## What is needed
Scan the data below for the string "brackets". Copy every line where it appears.

━━━━━ Provided material ━━━━━

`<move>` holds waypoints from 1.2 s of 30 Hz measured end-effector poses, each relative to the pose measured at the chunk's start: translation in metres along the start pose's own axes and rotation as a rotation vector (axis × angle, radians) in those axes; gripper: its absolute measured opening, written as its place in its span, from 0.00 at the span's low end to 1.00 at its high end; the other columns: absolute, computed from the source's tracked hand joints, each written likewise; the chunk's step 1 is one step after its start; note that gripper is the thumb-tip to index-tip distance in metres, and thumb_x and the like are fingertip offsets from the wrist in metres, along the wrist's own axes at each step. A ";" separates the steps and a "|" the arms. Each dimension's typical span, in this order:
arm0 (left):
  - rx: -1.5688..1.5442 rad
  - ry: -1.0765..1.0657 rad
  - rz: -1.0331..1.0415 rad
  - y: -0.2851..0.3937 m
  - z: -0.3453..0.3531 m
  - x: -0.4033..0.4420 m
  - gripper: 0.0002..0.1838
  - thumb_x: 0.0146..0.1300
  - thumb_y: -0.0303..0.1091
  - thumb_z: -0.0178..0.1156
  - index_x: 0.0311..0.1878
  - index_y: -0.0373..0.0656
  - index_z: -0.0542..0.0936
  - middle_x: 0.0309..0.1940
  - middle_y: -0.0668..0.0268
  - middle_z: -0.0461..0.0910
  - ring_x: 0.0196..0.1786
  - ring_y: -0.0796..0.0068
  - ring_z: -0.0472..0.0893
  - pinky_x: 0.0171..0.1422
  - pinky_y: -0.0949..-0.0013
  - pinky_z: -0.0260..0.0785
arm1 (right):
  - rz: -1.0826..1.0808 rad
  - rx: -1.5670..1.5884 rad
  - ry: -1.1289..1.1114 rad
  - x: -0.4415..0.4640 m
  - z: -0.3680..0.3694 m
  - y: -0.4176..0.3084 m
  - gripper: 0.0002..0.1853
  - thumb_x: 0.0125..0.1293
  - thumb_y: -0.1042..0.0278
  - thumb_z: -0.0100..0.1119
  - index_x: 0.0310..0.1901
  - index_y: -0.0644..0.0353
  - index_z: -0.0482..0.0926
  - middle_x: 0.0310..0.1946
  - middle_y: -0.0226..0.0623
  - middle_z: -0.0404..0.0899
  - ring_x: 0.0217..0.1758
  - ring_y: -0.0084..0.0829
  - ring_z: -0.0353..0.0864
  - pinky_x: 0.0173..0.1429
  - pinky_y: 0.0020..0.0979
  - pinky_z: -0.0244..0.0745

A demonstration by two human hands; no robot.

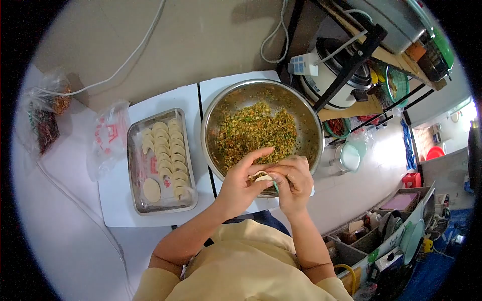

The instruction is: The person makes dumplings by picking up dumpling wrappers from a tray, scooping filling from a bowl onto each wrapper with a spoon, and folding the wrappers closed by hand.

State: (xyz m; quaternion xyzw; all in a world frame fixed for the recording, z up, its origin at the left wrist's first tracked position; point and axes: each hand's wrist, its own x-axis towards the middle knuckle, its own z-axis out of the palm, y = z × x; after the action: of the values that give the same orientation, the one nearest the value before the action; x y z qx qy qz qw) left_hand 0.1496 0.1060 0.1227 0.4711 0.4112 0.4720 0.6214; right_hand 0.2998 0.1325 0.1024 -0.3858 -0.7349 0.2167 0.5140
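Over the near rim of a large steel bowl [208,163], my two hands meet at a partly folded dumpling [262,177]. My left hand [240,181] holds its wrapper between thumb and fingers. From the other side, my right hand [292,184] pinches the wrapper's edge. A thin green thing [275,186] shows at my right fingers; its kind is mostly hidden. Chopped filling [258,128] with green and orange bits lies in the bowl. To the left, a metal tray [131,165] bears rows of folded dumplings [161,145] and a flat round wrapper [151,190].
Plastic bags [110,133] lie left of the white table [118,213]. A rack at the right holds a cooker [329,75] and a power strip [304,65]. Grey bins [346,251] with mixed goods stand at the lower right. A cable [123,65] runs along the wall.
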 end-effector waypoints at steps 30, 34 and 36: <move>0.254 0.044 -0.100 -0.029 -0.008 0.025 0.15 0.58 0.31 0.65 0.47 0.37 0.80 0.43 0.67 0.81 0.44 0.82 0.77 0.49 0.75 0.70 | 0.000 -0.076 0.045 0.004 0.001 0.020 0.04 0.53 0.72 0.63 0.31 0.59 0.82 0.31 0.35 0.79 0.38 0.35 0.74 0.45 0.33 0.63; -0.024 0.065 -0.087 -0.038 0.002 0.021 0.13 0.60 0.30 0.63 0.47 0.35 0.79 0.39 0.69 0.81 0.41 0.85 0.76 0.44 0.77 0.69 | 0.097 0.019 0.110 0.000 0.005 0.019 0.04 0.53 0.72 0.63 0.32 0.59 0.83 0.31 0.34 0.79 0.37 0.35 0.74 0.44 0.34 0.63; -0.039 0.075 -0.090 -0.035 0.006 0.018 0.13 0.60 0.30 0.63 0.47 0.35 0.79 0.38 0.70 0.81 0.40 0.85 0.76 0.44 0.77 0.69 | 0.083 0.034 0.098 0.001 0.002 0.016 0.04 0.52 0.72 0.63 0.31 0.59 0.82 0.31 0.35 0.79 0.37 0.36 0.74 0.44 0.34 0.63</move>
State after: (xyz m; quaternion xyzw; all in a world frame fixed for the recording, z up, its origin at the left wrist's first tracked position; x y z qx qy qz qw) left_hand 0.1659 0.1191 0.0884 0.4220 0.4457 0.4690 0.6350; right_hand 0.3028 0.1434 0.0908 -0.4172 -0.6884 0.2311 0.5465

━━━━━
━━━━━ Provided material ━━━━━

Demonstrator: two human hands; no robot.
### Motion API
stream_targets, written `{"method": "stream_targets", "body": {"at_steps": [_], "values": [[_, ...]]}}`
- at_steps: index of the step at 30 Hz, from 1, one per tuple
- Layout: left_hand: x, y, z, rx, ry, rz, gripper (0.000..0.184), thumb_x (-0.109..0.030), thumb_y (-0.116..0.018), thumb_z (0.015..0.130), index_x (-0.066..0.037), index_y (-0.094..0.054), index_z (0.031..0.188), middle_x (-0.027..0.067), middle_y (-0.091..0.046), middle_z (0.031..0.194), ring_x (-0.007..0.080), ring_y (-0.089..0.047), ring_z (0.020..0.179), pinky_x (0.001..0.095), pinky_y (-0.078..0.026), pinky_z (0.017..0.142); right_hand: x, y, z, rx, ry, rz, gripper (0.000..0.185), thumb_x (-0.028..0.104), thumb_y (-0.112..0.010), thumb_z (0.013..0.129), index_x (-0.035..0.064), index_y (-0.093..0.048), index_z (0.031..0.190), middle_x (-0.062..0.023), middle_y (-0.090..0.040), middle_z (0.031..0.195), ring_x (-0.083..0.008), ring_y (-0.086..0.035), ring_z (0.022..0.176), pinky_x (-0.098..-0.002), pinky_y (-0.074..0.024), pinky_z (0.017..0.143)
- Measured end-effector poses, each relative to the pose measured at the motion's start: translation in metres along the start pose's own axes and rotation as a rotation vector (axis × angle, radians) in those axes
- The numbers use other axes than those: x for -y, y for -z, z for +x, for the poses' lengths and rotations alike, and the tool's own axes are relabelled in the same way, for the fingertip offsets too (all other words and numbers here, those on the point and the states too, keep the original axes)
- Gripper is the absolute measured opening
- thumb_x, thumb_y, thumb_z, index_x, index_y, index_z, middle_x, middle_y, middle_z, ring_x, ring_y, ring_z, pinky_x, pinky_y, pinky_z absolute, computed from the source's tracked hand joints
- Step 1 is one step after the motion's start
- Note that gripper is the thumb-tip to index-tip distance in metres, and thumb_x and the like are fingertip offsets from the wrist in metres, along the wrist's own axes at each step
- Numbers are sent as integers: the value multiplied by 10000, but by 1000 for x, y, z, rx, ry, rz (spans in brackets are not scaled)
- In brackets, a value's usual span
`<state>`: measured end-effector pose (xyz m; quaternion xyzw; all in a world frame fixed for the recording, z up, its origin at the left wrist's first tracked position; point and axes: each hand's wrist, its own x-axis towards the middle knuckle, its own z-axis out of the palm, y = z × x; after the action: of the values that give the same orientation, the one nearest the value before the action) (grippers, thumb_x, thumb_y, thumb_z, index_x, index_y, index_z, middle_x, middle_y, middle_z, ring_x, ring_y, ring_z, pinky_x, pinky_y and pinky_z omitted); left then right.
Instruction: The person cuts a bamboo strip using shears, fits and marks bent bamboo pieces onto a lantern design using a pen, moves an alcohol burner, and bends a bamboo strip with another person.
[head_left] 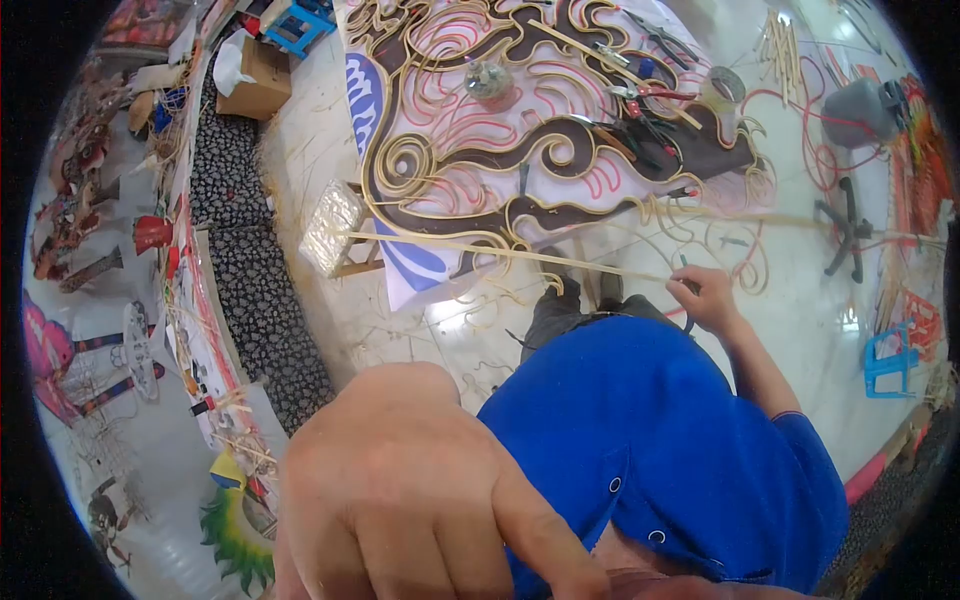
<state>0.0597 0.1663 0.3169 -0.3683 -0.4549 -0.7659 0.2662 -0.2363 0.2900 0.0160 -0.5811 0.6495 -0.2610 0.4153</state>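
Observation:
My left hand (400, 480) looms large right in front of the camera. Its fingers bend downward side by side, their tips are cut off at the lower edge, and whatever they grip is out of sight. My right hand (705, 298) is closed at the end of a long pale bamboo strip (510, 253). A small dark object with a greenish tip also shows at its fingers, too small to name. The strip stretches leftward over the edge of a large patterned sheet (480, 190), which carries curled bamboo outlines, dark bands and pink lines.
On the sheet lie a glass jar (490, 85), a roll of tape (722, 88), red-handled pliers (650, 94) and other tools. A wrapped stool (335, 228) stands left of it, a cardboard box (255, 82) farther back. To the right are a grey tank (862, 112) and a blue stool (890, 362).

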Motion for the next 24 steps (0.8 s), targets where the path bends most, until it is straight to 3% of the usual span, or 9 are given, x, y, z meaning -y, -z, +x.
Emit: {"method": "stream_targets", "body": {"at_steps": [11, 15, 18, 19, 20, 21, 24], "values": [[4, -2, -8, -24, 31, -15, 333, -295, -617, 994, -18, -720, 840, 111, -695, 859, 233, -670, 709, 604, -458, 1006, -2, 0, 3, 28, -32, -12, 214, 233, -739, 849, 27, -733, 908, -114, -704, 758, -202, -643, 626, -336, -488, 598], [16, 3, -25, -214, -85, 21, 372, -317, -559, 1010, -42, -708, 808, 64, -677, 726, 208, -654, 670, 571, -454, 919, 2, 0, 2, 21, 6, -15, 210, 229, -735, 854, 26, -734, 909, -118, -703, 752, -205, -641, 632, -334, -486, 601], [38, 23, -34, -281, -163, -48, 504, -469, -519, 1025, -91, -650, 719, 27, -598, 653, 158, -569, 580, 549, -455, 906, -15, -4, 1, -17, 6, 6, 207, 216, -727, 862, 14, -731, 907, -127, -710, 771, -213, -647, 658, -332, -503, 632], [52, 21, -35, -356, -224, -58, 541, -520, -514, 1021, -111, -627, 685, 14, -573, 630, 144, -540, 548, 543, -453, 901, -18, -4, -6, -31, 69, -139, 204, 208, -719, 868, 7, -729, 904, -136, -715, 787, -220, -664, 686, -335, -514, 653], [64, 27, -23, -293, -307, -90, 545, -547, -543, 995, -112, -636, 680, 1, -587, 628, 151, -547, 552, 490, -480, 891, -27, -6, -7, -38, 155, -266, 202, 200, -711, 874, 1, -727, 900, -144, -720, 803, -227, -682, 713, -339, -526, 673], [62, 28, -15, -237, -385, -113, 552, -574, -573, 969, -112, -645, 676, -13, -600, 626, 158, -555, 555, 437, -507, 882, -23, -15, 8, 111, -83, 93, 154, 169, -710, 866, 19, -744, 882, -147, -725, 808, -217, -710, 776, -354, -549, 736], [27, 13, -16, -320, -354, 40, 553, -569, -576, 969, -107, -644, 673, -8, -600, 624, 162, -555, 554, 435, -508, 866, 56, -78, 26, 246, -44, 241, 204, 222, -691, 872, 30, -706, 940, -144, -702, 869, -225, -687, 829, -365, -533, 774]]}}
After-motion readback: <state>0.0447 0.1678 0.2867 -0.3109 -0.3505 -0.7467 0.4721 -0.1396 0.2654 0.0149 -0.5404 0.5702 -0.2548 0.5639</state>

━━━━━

## Solution to this problem
- Numbers are sent as integers: the value multiplied by 10000, but by 1000 for x, y, z, rx, ry, rz (spans in brackets are not scaled)
- In brackets, a value's usual span

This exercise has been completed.